### INSTRUCTIONS FOR THE TASK
Go through the listing below and repeat it exactly, dropping the pictures.
·····
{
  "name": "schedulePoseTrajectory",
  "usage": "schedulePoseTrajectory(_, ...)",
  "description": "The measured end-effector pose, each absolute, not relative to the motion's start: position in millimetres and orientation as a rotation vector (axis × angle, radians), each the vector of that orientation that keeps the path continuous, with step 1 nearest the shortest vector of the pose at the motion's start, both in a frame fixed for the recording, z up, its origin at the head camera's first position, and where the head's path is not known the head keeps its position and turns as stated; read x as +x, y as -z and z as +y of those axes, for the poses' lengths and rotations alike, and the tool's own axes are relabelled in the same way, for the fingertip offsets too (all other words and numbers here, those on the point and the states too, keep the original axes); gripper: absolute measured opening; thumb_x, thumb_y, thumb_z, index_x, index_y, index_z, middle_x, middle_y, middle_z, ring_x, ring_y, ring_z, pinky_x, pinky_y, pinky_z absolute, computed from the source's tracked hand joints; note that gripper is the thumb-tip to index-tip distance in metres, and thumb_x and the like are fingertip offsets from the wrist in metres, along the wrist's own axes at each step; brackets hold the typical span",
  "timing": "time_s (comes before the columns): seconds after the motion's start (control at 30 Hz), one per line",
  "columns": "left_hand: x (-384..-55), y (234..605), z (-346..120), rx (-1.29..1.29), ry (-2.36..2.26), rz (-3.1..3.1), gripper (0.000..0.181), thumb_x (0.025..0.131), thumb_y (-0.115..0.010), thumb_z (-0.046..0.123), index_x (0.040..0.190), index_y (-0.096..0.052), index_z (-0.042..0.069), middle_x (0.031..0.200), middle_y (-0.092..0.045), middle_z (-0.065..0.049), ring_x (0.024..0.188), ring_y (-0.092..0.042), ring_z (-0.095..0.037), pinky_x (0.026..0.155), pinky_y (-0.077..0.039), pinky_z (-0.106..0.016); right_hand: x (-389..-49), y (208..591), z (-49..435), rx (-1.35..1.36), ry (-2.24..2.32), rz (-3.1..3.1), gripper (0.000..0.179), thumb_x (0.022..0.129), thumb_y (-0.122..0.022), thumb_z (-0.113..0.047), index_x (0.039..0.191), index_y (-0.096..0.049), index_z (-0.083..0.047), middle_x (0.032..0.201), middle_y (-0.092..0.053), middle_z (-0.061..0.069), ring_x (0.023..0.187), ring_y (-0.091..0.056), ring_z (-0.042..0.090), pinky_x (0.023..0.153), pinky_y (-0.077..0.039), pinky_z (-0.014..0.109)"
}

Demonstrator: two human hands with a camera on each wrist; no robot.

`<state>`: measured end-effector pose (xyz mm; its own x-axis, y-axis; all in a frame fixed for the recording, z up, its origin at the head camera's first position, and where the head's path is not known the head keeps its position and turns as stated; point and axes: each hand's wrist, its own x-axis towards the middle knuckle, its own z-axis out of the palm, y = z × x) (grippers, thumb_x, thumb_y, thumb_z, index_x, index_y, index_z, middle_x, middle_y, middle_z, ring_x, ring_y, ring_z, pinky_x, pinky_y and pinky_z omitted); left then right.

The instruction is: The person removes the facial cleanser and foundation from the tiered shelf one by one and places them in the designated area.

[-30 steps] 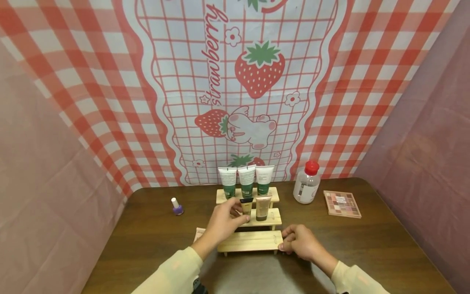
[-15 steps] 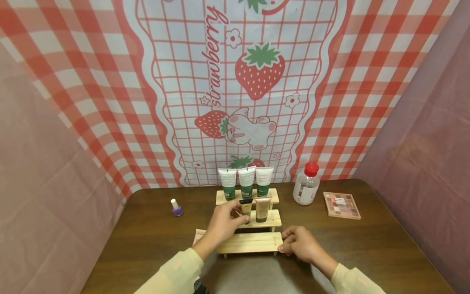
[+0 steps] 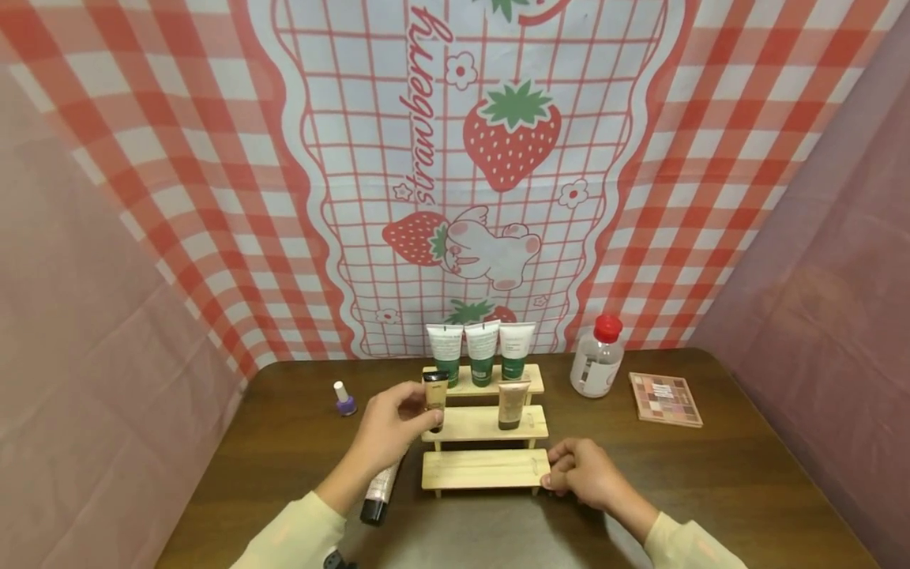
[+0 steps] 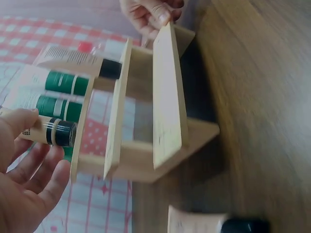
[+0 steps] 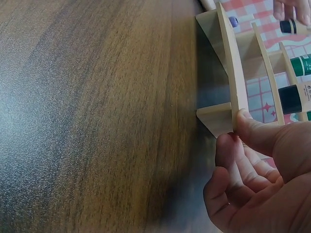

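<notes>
Right fingers (image 5: 257,132) on edge of rack (image 3: 471,423)

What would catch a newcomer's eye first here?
Probably the red-and-white strawberry backdrop, rising behind the table. Next might come the wooden rack in front of it, with three green-and-white tubes lined up on its top shelf. Then the hands: the left hand holds a small black-capped tube near the rack's left side, and the right hand grips the front shelf's right end.
</notes>
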<state>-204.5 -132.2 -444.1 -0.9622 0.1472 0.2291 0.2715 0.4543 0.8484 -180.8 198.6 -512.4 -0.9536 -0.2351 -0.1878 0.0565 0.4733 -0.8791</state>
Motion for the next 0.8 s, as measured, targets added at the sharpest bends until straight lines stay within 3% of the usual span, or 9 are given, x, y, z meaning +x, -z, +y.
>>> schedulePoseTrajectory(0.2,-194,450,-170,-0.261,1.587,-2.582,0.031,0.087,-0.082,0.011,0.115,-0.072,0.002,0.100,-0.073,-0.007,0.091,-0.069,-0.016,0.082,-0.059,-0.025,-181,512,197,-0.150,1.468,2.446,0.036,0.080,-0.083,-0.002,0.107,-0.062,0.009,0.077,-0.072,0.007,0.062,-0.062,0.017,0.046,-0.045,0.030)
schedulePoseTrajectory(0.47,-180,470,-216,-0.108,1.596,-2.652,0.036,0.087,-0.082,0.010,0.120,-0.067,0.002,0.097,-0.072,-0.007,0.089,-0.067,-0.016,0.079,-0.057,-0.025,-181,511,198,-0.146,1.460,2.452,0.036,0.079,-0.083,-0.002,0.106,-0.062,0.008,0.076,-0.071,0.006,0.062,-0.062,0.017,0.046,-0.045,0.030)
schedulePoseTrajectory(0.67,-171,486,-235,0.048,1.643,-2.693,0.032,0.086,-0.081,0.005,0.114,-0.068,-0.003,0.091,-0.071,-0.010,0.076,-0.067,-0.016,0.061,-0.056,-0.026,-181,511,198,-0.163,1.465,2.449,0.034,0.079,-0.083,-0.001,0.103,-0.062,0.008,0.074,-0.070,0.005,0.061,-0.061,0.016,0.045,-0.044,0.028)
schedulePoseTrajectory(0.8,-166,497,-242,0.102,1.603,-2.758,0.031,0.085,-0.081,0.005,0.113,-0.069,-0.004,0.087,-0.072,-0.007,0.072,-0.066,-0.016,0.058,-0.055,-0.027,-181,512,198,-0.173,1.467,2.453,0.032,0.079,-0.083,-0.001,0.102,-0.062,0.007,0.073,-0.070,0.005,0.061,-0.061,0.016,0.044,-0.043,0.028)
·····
### ANSWER SECTION
{
  "name": "schedulePoseTrajectory",
  "usage": "schedulePoseTrajectory(_, ...)",
  "description": "The measured end-effector pose, each absolute, not relative to the motion's start: position in millimetres and orientation as a rotation vector (axis × angle, radians), each the vector of that orientation that keeps the path continuous, with step 1 nearest the shortest vector of the pose at the motion's start, both in a frame fixed for the recording, z up, its origin at the head camera's first position, and where the head's path is not known the head keeps its position and turns as stated; read x as +x, y as -z and z as +y of those axes, for the poses' lengths and rotations alike, and the tool's own axes are relabelled in the same way, for the fingertip offsets too (all other words and numbers here, those on the point and the states too, keep the original axes); gripper: absolute measured opening; thumb_x, thumb_y, thumb_z, index_x, index_y, index_z, middle_x, middle_y, middle_z, ring_x, ring_y, ring_z, pinky_x, pinky_y, pinky_z absolute, computed from the source's tracked hand joints; note that gripper is the thumb-tip to index-tip distance in metres, and thumb_x and the like are fingertip offsets from the wrist in metres, along the wrist's own axes at each step; brackets hold the typical span",
  "timing": "time_s (comes before the columns): seconds after the motion's start (control at 30 Hz), one per line",
  "columns": "left_hand: x (-384..-55), y (234..605), z (-346..120), rx (-1.29..1.29), ry (-2.36..2.26), rz (-3.1..3.1), gripper (0.000..0.181), thumb_x (0.025..0.131), thumb_y (-0.115..0.010), thumb_z (-0.046..0.123), index_x (0.040..0.190), index_y (-0.096..0.052), index_z (-0.042..0.069), middle_x (0.031..0.200), middle_y (-0.092..0.045), middle_z (-0.065..0.049), ring_x (0.024..0.188), ring_y (-0.092..0.042), ring_z (-0.095..0.037), pinky_x (0.026..0.155), pinky_y (-0.077..0.039), pinky_z (-0.106..0.016); right_hand: x (-389..-49), y (208..591), z (-49..435), rx (-1.35..1.36), ry (-2.24..2.32), rz (-3.1..3.1), gripper (0.000..0.179), thumb_x (0.022..0.129), thumb_y (-0.122..0.022), thumb_z (-0.113..0.047), index_x (0.039..0.191), index_y (-0.096..0.049), index_z (-0.083..0.047), middle_x (0.032..0.201), middle_y (-0.092..0.053), middle_z (-0.061..0.069), ring_x (0.023..0.187), ring_y (-0.091..0.056), ring_z (-0.042..0.090), pinky_x (0.023..0.153), pinky_y (-0.077..0.039), pinky_z (-0.014..0.109)"
}

Demonstrator: two human hands with a camera on each wrist; no robot.

`<state>`: measured end-effector pose (xyz mm; its own x-axis, y-axis; all in a frame fixed for the recording, z up, its origin at the head camera's first position, and where the head's path is not known the head keeps its position and turns as stated; point and axes: each hand's wrist, its own x-axis towards the middle knuckle, its own z-axis out of the palm, y = z × x) (grippers, thumb_x, thumb_y, thumb_z, index_x, index_y, index_z, middle_x, middle_y, middle_z, ring_x, ring_y, ring_z, pinky_x, pinky_y and pinky_z omitted); left then right.

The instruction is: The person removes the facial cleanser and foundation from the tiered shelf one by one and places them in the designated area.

[-30 steps] 
[-15 steps] 
[+0 steps] 
[+0 steps] 
[+0 steps] 

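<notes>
Right fingers (image 5: 257,132) on edge of rack (image 3: 471,423)

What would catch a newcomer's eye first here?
Probably the red-and-white strawberry backdrop, rising behind the table. Next might come the wooden rack in front of it, with three green-and-white tubes lined up on its top shelf. Then the hands: the left hand holds a small black-capped tube near the rack's left side, and the right hand grips the front shelf's right end.
</notes>
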<state>-204.5 -132.2 -444.1 -0.9622 0.1472 0.2291 0.2715 0.4543 0.8484 -180.8 198.6 -512.4 -0.9536 -0.2351 -0.1878 0.0565 0.4733 -0.8791</state>
Motion for the next 0.8 s, as measured, targets added at the sharpest bends until straight lines stay within 3% of the usual span, or 9 are given, x, y, z meaning +x, -z, +y.
>>> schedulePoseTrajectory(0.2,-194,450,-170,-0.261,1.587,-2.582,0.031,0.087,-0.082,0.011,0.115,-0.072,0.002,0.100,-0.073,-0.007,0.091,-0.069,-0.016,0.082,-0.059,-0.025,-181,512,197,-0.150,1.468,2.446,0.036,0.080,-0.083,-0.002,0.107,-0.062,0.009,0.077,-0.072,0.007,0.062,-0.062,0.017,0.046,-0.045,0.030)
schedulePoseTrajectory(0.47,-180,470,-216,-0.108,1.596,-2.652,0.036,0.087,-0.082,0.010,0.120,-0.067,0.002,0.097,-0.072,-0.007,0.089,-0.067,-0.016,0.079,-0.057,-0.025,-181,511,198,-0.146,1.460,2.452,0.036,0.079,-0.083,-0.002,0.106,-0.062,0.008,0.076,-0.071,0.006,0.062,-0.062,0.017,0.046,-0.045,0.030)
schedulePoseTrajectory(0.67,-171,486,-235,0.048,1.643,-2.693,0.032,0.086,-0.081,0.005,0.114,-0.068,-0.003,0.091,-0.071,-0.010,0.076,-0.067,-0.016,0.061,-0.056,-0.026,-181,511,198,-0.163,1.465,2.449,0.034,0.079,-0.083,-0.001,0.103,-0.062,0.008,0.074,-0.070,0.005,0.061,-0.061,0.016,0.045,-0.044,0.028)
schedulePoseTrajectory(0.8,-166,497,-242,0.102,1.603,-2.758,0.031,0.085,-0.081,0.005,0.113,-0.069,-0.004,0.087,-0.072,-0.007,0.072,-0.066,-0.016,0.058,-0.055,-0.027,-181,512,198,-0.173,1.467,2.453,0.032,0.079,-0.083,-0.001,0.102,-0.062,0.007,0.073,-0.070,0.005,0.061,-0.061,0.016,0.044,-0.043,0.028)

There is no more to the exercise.